Le directeur adjoint Paul Foster, chef de l’unité nationale de lutte contre la cybercriminalité de la NCA, se félicite « de cette consultation, qui donnera aux entreprises l’occasion de s’exprimer officiellement sur ce sujet important. Le ransomware est la menace cybercriminelle la plus importante à laquelle sont confrontés le Royaume-Uni et le monde, avec des attaques qui coûtent des millions en matière de pertes et de récupération ».

Pour lui, il est « essentiel que les victimes signalent les incidents le plus tôt possible, afin qu’elles puissent bénéficier d’un soutien urgent, de conseils et d’une expertise au moment où elles en ont le plus besoin. Plus les victimes signalent d’incidents, plus nous sommes en mesure de faire face à la menace. Nous sommes impatients de participer à ce processus et de soutenir les efforts visant à améliorer la cybersécurité au Royaume-Uni ».

Accueil mitigé

Jamie MacColl, expert en rançongiciel et chargé de recherche en cybernétique au sein du groupe de réflexion Royal United Services Institute (RUSI), a fait part de ses sentiments mitigés quant à certaines des suggestions du gouvernement.

« La proposition de rendre obligatoire le signalement des incidents liés aux ransomwares est judicieuse et améliorera la capacité des forces de l’ordre à perturber les criminels. En mettant en lumière les organisations qui paient, elle pourrait également inciter certaines victimes à réfléchir à deux fois avant de payer une rançon », estime-t-il ainsi.

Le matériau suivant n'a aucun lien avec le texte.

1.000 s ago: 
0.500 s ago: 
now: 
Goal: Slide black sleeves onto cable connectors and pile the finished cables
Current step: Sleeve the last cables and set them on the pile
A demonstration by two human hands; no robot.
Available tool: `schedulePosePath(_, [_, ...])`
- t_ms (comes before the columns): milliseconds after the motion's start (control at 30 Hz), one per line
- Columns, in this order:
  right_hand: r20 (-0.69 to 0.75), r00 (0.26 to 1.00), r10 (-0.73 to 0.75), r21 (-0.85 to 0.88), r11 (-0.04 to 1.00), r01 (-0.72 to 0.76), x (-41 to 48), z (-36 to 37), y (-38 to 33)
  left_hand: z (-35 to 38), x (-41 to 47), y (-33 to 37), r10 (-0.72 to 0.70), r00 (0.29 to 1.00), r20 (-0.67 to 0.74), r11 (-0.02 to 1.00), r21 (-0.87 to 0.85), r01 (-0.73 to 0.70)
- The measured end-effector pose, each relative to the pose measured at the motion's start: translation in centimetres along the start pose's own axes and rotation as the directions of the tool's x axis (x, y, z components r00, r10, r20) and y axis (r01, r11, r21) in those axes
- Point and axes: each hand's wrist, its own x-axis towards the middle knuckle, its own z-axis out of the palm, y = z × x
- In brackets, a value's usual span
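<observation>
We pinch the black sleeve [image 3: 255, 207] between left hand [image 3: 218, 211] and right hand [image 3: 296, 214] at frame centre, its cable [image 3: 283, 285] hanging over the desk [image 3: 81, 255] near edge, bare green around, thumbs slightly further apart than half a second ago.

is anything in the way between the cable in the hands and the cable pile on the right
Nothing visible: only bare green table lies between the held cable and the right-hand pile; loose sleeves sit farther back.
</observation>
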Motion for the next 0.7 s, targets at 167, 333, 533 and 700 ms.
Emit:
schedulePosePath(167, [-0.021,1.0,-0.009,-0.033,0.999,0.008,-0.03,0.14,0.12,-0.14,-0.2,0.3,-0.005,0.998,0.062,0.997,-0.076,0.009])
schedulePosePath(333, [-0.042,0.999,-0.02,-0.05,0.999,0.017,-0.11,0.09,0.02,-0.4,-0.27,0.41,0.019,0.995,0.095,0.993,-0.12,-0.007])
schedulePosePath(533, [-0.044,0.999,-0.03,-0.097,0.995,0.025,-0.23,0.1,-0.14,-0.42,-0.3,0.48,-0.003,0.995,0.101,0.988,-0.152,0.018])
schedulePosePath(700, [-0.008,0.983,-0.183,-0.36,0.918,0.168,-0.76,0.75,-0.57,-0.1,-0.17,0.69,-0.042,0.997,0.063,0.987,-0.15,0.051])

Toutefois, il doute « fort que l’interdiction des paiements de rançons pour des secteurs spécifiques les empêche d’être perturbés. Les auteurs de rançongiciels sont opportunistes – ils ne ciblent pas de secteurs spécifiques et il est donc peu probable qu’ils soient suffisamment perspicaces pour éviter les [opérateurs d’importance vitale] britanniques ».

Il se dit également « sceptique » quant à la proposition que le gouvernement autorise au cas par cas des paiements de rançon : « les victimes exigeront du gouvernement et des forces de l’ordre un dynamisme inhabituel pour répondre aux demandes de paiement. Si le gouvernement refuse les demandes de paiement, la question se pose également de savoir s’il interviendra pour soutenir financièrement les victimes qui ne peuvent pas se permettre un temps d’arrêt opérationnel ».

Toutefois, il estime que si les propositions étaient adoptées, elles représenteraient l’intervention la plus importante sur la question des rançongiciels de la part d’un gouvernement national à ce jour. Pour lui, « l’ambition du gouvernement devrait être célébrée étant donné l’approche d’autruche du Royaume-Uni face aux ransomwares et à la cybercriminalité au cours de la dernière décennie ».